======== GIVEN INFORMATION ========
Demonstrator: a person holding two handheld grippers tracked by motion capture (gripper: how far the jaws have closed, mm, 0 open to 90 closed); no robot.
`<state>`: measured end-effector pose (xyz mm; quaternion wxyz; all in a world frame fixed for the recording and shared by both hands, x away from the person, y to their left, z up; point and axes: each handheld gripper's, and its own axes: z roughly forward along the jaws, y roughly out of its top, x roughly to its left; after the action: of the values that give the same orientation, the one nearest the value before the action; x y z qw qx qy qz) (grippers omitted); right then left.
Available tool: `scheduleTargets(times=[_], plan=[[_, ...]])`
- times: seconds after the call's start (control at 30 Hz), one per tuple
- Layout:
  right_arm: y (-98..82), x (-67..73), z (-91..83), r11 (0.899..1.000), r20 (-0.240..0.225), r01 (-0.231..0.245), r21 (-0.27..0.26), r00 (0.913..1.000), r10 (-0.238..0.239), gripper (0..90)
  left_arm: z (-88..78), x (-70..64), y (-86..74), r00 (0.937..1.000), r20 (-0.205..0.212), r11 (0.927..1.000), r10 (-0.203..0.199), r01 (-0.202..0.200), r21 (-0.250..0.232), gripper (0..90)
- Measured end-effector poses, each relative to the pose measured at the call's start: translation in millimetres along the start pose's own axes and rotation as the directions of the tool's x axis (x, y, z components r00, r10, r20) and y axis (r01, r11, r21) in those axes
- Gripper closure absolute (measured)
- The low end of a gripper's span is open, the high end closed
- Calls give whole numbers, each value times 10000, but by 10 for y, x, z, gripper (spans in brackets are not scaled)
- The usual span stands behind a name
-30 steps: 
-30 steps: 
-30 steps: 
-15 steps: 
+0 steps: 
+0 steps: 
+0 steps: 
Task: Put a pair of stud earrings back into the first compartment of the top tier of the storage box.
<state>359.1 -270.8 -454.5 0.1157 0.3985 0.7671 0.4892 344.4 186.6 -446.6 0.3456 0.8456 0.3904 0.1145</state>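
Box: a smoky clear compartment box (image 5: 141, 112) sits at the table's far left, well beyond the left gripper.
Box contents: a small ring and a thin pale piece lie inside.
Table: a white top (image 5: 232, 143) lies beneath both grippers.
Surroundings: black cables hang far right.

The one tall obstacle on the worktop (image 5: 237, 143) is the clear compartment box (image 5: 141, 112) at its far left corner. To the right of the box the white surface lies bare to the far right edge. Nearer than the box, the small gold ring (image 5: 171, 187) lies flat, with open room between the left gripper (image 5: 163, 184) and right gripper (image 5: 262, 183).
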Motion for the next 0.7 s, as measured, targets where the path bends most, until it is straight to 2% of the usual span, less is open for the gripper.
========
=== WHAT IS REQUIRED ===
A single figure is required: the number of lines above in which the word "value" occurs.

=== SOLUTION FOR THIS EXERCISE ===
2